А так и будут — спокойно и даже с гордостью. Их же никто не заставлял участвовать. Я даже допускаю, что на самом деле это был постановочный эпизод. Кто-то из знакомых, работающих на телевидении, предложил сняться в передаче, озвучить заранее заготовленный текст и получить в награду комплект модной одежды, которая якобы должна разрешить все жизненные и семейные трудности. И люди подумали: «А что такого? Ну, поучаствуем. Мы же не взаправду будем друг с другом ругаться».
А то, что в такой телесклоке в принципе участвовать стыдно, независимо от того, всамделишной там обливают друг друга грязью или нафантазированной сценаристом, уже ускользает от понимания. На фоне откровенного повседневного разврата это в порядке вещей.
Между тем дети очень рано и без подробных объяснений понимают слово «грех». Меня всегда это поражало, ведь и слово не из сегодняшней жизни, и смысл его не такой уж простой. Сколько взрослых грешит «бесстыдно, беспробудно», а пойди докажи, что грешат. Сколько ни бейся — ничего не докажешь, если у человека «своя правда». Но детская душа, еще не замутненная страстями и пороками, проявляет куда большую мудрость и легко понимает то, что потом, во взрослом возрасте, может отказываться воспринимать.
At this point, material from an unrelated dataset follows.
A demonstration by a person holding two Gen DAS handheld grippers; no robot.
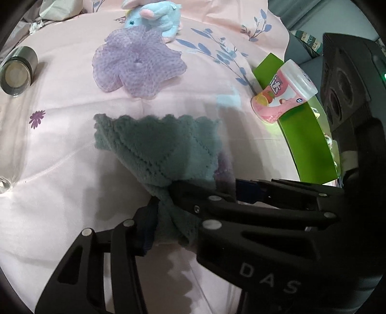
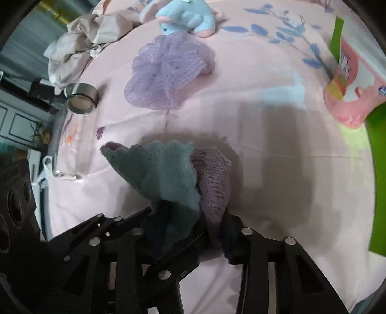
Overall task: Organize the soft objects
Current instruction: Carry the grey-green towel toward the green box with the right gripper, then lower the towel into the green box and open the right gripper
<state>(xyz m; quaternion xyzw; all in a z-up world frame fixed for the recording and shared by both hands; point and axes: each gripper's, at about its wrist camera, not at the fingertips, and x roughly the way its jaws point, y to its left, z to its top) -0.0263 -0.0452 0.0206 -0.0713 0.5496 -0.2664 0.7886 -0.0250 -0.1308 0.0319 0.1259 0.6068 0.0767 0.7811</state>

Когда моя дочь была маленькой, слово «грех» в обиходной речи почти не употреблялось. Конечно, его все знали, но оно было непопулярно, попахивало «религиозным мракобесием», а значит, неблагонадежностью, которую тогда тоже называли иначе: про благонадежного человека принято было говорить, что он политически грамотен и морально устойчив.
Я не помню, из-за чего разгорелся сыр-бор, что именно натворили мои дети. Вряд ли нечто из ряда вон выходящее, они вообще-то были не хулиганистые. Но тем не менее провинность была, и — это я запомнила хорошо — мне никак не удавалось донести до них, что так себя вести нельзя. Восьмилетний сын доказывал свою правоту и кивал на товарищей: дескать, их за то же самое не ругают. Я приводила аргументы, но они казались ему неубедительными, он все больше входил в раж, спор грозил затянуться до ночи. Трехлетняя дочка с силу возраста в наших дебатах полноценно участвовать не могла, но внимательно наблюдала за их ходом и, судя по выражению лица, поддерживала брата. Я почувствовала себя в тупике. Можно было, конечно, наказать ребят и тем самым положить предел дискуссии. Но воздействовать силовыми методами, не добившись понимания, мне не хотелось, поскольку я не сомневалась, что в этом случае все повторится вновь. И тут я неожиданно для себя самой воскликнула:
— Ну, что тут долго доказывать?! Нельзя так себя вести! Понимаешь? Нельзя! Это грех.
И он так же неожиданно понял. И не только он, но и малышка. Причем даже быстрее брата. Я это сразу увидела по глазам. Секунду назад они смотрели исподлобья, не по-детски напряженно и набыченно, как бы отгораживаясь от меня и от моих слов. А упоминание о грехе, будто копьем, пробило незримую стену, и я сразу увидела, что детям стало стыдно. Не страшно, что мама сейчас разгневается, а именно стыдно. И мне не пришлось даже маленькой дочке объяснять значение незнакомого слова. Потому что в глубине души они изначально понимали мою правоту, но своеволие мешало это признать, им хотелось настоять на своем. А непривычно звучащее, но такое важное для души слово мгновенно расставило все по местам.
Пару лет назад школьная подруга вспомнила эту историю и сказала, что ее тогда поразила моя фраза: «Понятие греха облегчает воспитание». Она показалась ей странной и спорной. (Мы тогда вообще любили спорить «до хрипоты», это считалось признаком интеллигентного человека.) Но прошло время, и на примере собственных детей она убедилась, что да, действительно легче. Хотя в храм до сих пор не пришла…
Так что в деле нравственного воспитания положение у православных мам куда более выигрышное, чем у невоцерковленных женщин. На первый взгляд, может показаться наоборот, ведь верующие люди часто идут вразрез с веяниями времени и треплют себе нервы из-за того, на что невоцерковленный человек в наши дни даже внимания не обратит. Но тишь да гладь, когда все в семье довольны, вовсе необязательно свидетельствует о том, что семейный корабль движется в верном направлении. Если им не управлять, то легко налететь на риф или сесть на мель. Да и затишье нередко бывает перед бурей.
Зато у православных матерей есть четкие и незыблемые опоры в этом «вечно меняющемся», как бесовское наваждение, мире. Христос всегда один и тот же. Часто бывает достаточно лишь подумать: а как бы Он велел нам поступить в той или иной ситуации — и там, где только что был туман, сразу появится ясность.